WHAT NEEDS TO BE DONE
Below is a block of entries; repeat all of it exactly but omit the pictures.

++++++++++++++++++++

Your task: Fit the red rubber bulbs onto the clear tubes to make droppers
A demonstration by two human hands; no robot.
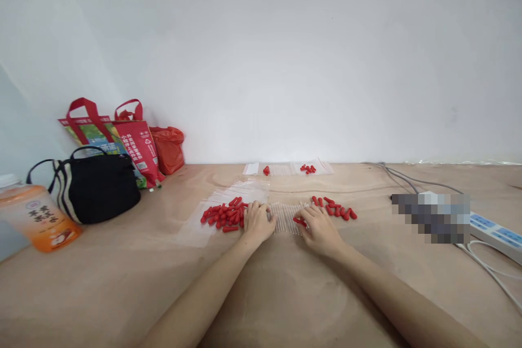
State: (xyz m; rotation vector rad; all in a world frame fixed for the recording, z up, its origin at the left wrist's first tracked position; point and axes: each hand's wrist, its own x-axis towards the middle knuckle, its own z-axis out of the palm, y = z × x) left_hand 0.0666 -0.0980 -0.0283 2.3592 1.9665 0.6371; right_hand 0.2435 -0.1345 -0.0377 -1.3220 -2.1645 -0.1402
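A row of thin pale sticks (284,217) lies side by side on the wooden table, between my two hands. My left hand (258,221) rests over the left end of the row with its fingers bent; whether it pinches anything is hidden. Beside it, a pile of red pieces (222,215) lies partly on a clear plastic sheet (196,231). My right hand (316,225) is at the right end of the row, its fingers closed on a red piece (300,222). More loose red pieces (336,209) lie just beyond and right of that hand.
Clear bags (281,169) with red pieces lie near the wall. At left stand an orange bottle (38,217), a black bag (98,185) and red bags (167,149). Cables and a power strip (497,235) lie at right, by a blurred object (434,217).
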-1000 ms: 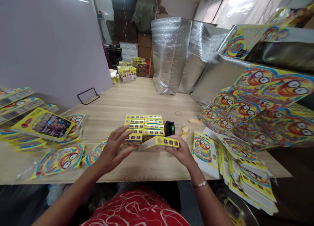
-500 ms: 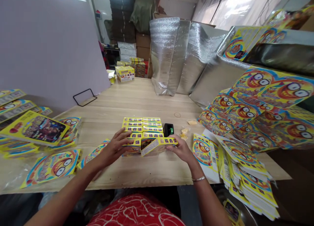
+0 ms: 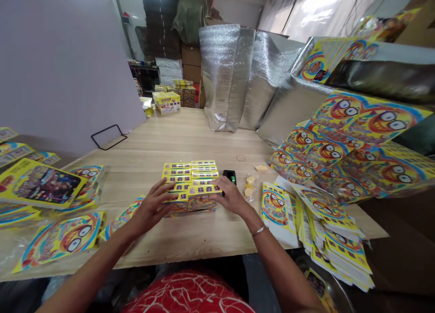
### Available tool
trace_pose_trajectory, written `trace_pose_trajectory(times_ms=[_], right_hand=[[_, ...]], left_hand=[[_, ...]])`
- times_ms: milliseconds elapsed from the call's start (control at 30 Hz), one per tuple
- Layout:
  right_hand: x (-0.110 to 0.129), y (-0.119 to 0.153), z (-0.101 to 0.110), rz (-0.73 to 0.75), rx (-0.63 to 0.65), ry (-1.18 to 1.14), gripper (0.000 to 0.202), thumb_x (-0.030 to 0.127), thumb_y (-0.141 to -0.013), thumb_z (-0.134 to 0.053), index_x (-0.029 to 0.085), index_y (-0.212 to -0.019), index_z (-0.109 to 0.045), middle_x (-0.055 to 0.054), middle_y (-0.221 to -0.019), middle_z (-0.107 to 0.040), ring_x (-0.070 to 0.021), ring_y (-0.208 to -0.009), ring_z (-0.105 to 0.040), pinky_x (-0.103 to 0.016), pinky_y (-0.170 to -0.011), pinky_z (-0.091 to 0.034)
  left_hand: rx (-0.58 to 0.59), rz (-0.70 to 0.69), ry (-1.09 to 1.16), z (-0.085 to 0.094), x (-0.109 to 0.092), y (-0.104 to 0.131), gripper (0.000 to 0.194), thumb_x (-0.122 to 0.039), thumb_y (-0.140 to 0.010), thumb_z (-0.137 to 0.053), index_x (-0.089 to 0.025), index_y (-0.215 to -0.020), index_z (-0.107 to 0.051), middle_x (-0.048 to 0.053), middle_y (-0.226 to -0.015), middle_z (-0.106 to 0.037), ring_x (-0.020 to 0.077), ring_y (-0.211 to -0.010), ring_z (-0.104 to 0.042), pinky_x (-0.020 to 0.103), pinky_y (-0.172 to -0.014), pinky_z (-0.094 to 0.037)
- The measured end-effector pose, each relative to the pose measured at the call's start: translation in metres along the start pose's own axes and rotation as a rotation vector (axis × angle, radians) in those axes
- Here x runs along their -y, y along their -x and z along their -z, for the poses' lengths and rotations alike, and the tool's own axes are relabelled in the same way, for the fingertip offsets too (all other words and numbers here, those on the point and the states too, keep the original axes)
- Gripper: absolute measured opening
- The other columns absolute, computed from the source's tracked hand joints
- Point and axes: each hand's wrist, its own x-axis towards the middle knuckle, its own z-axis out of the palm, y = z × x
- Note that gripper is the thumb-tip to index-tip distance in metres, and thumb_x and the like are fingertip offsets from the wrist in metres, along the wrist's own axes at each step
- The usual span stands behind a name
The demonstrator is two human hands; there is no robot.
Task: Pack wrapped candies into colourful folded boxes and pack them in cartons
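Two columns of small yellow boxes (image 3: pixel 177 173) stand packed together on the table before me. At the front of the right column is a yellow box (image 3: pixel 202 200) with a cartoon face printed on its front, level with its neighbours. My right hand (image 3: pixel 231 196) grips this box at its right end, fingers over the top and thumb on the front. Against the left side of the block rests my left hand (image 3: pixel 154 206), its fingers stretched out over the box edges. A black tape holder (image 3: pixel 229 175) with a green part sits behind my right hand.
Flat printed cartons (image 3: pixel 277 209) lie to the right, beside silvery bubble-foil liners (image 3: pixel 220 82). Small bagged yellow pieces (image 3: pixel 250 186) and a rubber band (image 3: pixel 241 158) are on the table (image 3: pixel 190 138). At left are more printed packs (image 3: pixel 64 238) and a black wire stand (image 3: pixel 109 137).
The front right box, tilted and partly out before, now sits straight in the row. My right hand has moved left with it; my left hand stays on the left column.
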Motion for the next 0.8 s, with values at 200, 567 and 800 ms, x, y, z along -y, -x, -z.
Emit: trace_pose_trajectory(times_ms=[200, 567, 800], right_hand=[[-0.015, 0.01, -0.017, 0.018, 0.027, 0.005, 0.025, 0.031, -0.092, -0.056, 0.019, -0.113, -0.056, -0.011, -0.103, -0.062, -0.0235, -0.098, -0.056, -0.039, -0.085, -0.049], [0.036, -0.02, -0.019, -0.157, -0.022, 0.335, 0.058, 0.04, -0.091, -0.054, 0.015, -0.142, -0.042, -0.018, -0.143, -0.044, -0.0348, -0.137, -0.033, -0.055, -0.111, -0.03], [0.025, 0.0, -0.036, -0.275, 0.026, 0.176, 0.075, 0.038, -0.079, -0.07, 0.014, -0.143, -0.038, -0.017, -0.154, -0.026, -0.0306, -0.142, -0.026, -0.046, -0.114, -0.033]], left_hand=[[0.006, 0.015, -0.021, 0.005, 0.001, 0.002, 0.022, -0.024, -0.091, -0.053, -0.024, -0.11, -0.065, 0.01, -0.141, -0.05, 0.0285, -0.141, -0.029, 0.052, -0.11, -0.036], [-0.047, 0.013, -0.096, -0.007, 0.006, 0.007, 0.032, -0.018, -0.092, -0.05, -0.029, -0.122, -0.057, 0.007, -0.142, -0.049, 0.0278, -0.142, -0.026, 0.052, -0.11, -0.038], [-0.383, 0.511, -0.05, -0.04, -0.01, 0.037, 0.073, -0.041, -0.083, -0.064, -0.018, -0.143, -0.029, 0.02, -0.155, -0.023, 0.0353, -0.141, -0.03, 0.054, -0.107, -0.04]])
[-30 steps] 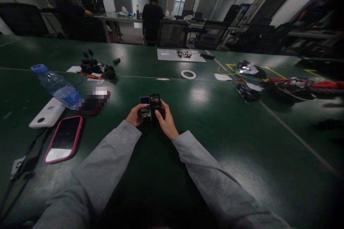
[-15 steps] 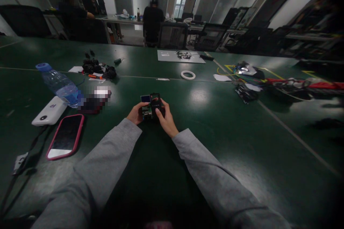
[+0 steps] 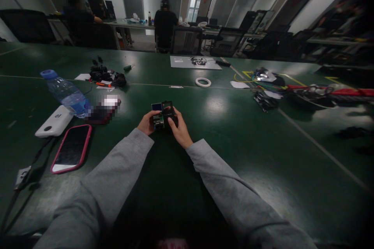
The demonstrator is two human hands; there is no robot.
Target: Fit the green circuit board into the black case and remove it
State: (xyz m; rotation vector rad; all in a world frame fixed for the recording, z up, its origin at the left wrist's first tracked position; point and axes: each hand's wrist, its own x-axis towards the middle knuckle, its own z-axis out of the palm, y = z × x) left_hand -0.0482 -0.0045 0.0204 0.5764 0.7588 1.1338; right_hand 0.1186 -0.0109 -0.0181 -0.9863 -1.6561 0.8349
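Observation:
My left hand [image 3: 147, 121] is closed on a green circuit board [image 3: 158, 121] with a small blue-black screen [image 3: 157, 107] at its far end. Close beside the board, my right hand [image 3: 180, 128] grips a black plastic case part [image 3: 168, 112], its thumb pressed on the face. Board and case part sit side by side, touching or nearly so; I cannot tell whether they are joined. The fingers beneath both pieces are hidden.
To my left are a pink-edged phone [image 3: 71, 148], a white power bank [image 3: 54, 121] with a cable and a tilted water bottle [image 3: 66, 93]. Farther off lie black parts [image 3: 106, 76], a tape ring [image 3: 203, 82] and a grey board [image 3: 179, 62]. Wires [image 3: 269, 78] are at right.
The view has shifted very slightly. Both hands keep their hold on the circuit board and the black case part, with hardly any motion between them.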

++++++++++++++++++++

COMPLETED TASK
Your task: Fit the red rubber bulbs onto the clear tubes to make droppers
A demonstration by two human hands; no robot.
State: (xyz m; rotation vector rad; all in a world frame fixed for the recording, z up, its origin at the left wrist's first tracked position; point and axes: each hand's wrist, its own x-axis towards the middle knuckle, its own z-axis out of the palm, y = z × x) left_hand 0.0666 -0.0980 -0.0283 2.3592 1.9665 0.6371; right_hand 0.2435 -0.1345 -0.0377 -1.3220 -2.1645 -0.1402
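A row of thin pale sticks (284,217) lies side by side on the wooden table, between my two hands. My left hand (258,221) rests over the left end of the row with its fingers bent; whether it pinches anything is hidden. Beside it, a pile of red pieces (222,215) lies partly on a clear plastic sheet (196,231). My right hand (316,225) is at the right end of the row, its fingers closed on a red piece (300,222). More loose red pieces (336,209) lie just beyond and right of that hand.
Clear bags (281,169) with red pieces lie near the wall. At left stand an orange bottle (38,217), a black bag (98,185) and red bags (167,149). Cables and a power strip (497,235) lie at right, by a blurred object (434,217).
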-1000 ms: 
-500 ms: 
+0 ms: 
### Available tool
trace_pose_trajectory, written `trace_pose_trajectory(times_ms=[_], right_hand=[[_, ...]], left_hand=[[_, ...]])`
- times_ms: milliseconds elapsed from the call's start (control at 30 Hz), one per tuple
- Layout:
  right_hand: x (-0.110 to 0.129), y (-0.119 to 0.153), z (-0.101 to 0.110), rz (-0.73 to 0.75), rx (-0.63 to 0.65), ry (-1.18 to 1.14), gripper (0.000 to 0.202), thumb_x (-0.030 to 0.127), thumb_y (-0.141 to -0.013), thumb_z (-0.134 to 0.053), index_x (-0.029 to 0.085), index_y (-0.212 to -0.019), index_z (-0.109 to 0.045), middle_x (-0.055 to 0.054), middle_y (-0.221 to -0.019), middle_z (-0.107 to 0.040), ring_x (-0.070 to 0.021), ring_y (-0.208 to -0.009), ring_z (-0.105 to 0.040), pinky_x (-0.103 to 0.016), pinky_y (-0.170 to -0.011), pinky_z (-0.091 to 0.034)
  left_hand: rx (-0.58 to 0.59), rz (-0.70 to 0.69), ry (-1.09 to 1.16), z (-0.085 to 0.094), x (-0.109 to 0.092), y (-0.104 to 0.131), gripper (0.000 to 0.194), thumb_x (-0.122 to 0.039), thumb_y (-0.140 to 0.010), thumb_z (-0.137 to 0.053), index_x (-0.089 to 0.025), index_y (-0.215 to -0.020), index_z (-0.107 to 0.051), middle_x (-0.048 to 0.053), middle_y (-0.226 to -0.015), middle_z (-0.106 to 0.037), ring_x (-0.020 to 0.077), ring_y (-0.211 to -0.010), ring_z (-0.104 to 0.042), pinky_x (-0.020 to 0.103), pinky_y (-0.172 to -0.014), pinky_z (-0.094 to 0.037)
- The measured end-effector pose, each relative to the pose measured at the call's start: translation in metres along the start pose's own axes and rotation as a rotation vector (axis × angle, radians) in those axes
- Here x runs along their -y, y along their -x and z along their -z, for the poses' lengths and rotations alike, and the tool's own axes are relabelled in the same way, for the fingertip offsets too (all other words and numbers here, those on the point and the states too, keep the original axes)
- Gripper: absolute measured opening
- The other columns absolute, computed from the source's tracked hand joints
- Point and axes: each hand's wrist, its own x-axis towards the middle knuckle, its own z-axis out of the palm, y = z × x
- Note that gripper is the thumb-tip to index-tip distance in metres, and thumb_x and the like are fingertip offsets from the wrist in metres, along the wrist's own axes at each step
- The usual span stands behind a name
The demonstrator is two human hands; there is no robot.
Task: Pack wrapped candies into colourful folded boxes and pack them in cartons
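Two columns of small yellow boxes (image 3: pixel 177 173) stand packed together on the table before me. At the front of the right column is a yellow box (image 3: pixel 202 200) with a cartoon face printed on its front, level with its neighbours. My right hand (image 3: pixel 231 196) grips this box at its right end, fingers over the top and thumb on the front. Against the left side of the block rests my left hand (image 3: pixel 154 206), its fingers stretched out over the box edges. A black tape holder (image 3: pixel 229 175) with a green part sits behind my right hand.
Flat printed cartons (image 3: pixel 277 209) lie to the right, beside silvery bubble-foil liners (image 3: pixel 220 82). Small bagged yellow pieces (image 3: pixel 250 186) and a rubber band (image 3: pixel 241 158) are on the table (image 3: pixel 190 138). At left are more printed packs (image 3: pixel 64 238) and a black wire stand (image 3: pixel 109 137).
The front right box, tilted and partly out before, now sits straight in the row. My right hand has moved left with it; my left hand stays on the left column.
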Motion for the next 0.8 s, with values at 200, 567 and 800 ms, x, y, z along -y, -x, -z.
Emit: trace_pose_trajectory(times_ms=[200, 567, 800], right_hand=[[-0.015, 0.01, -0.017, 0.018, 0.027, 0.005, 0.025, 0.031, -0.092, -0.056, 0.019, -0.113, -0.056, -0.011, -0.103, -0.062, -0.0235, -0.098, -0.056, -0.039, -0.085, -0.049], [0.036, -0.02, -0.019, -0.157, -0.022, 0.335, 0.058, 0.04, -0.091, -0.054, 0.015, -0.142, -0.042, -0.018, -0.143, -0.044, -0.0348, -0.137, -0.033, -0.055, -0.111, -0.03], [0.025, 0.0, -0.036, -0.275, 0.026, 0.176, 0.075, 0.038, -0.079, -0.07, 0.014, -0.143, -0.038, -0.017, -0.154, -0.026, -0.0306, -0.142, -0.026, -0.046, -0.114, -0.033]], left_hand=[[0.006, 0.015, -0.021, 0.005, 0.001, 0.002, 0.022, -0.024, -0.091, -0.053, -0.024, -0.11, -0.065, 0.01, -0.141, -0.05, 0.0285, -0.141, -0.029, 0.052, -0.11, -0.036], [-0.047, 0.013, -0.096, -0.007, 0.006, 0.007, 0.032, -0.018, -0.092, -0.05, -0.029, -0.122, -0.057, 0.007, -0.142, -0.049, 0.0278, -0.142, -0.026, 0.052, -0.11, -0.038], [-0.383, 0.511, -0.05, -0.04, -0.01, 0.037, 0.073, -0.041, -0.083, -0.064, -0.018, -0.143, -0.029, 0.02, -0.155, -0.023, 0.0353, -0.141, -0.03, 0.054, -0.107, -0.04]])
[-30 steps] 
[-15 steps] 
[+0 steps] 
The demonstrator is two human hands; there is no robot.
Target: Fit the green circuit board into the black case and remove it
State: (xyz m; rotation vector rad; all in a world frame fixed for the recording, z up, its origin at the left wrist's first tracked position; point and axes: each hand's wrist, its own x-axis towards the middle knuckle, its own z-axis out of the palm, y = z × x) left_hand -0.0482 -0.0045 0.0204 0.5764 0.7588 1.1338; right_hand 0.1186 -0.0109 -0.0181 -0.9863 -1.6561 0.8349
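Observation:
My left hand [image 3: 147, 121] is closed on a green circuit board [image 3: 158, 121] with a small blue-black screen [image 3: 157, 107] at its far end. Close beside the board, my right hand [image 3: 180, 128] grips a black plastic case part [image 3: 168, 112], its thumb pressed on the face. Board and case part sit side by side, touching or nearly so; I cannot tell whether they are joined. The fingers beneath both pieces are hidden.
To my left are a pink-edged phone [image 3: 71, 148], a white power bank [image 3: 54, 121] with a cable and a tilted water bottle [image 3: 66, 93]. Farther off lie black parts [image 3: 106, 76], a tape ring [image 3: 203, 82] and a grey board [image 3: 179, 62]. Wires [image 3: 269, 78] are at right.
The view has shifted very slightly. Both hands keep their hold on the circuit board and the black case part, with hardly any motion between them.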

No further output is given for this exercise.